Mesajı Okuyun
Old 19-09-2009, 23:05   #3
Av. Özgür Uysal

 
Varsayılan

Sayın Olgun, öncelikle velayet ve vasiyet hükümleri birbirinden farklıdır. M.K.'nun 404. maddesi ''velayet altında bulunmayan her küçük vesayet altına alınır.'' demektedir. Olayda öncelikle kız çocuğunun, anne olan (A)'nın velayetinde olduğunu anlıyoruz. Velayet söz konusu olduğunda veliler, (Sayın Özoğlu'nun işaret ettiği maddelerde belirtildiği üzere) velayet altında bulunan küçüğün mallarını; çocuğun eğitimine, yetişmesine ve bakımına zorluk getirmeyecek şekilde istedikleri gibi kullanırlar ve bu hususta hesap vermezler; ancak yaptıkları işleme göre aldıkları karşılığı dürüstlük kuralına göre küçüğe iade etmeklede yükümlüdürler.(M.K. 352. m. v.d.)Olayda bir bağışlama söz konusu değildir. Bağışlama olsa bile, bağışlanan miktar çocuğun eğitimi,yetişmesi ve bakımını güçleştirmiyorsa caiz olacaktır.Çünkü çocuğa yapılan kazandırmalarda aksi söylenmediyse anne ve babaların çocuğun kazandığı mallar üzerinde yönetim hakkı vardır.
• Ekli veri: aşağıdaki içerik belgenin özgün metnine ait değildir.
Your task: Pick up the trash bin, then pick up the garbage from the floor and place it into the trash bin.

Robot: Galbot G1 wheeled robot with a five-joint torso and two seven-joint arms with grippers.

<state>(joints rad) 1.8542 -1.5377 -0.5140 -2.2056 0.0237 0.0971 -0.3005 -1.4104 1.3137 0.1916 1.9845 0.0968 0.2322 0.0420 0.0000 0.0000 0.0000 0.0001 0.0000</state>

Burada veli A velayeti altında bulunan çocuğunun hakkı olmadığını düşündüğü bir parayı (C)'ye iade ettiğini sanmaktadır. Şu durumda bir bağışlamadan söz edilemez. Ortalıkta bir sözleşmede yoktur. Dolayısıyla söz edilebilecek şey Sayın meslektaşımız Özoğlu'nun dediği gibi sebepsiz zenginleşme hükümleri olacaktır.

Yalnız burada dikkati başka bir yöne çekmek isterim. Baba (B)'nin yapmış olduğu bağışlama eğer ikinci evliliğinden olan oğlunun ve ikinci eşi (C)'nin saklı paylarına tecavüz amacı taşıyorsa, bu açılan banka hesabında bulunan para tenkis davasıyla (C) ve ikinci evlilikten doğma oğul tarafından istenebilecektir. Küçük kız, küçük erkek ve (C)'nin durumunda buna dikkat etmek gerekir.

Bankanın bir sorumluluğu doğmaz. Çünkü banka aldığı talimatı yerine getirmektedir. Bankanın (C)'nin iddiasını bilmesine, bilse bile bunun doğru olup olmadığını araştırma gibi bir yükümlülüğü yoktur.Banka hesap yöneticisinin talimatı doğrultusunda bir işlem yapmaktadır.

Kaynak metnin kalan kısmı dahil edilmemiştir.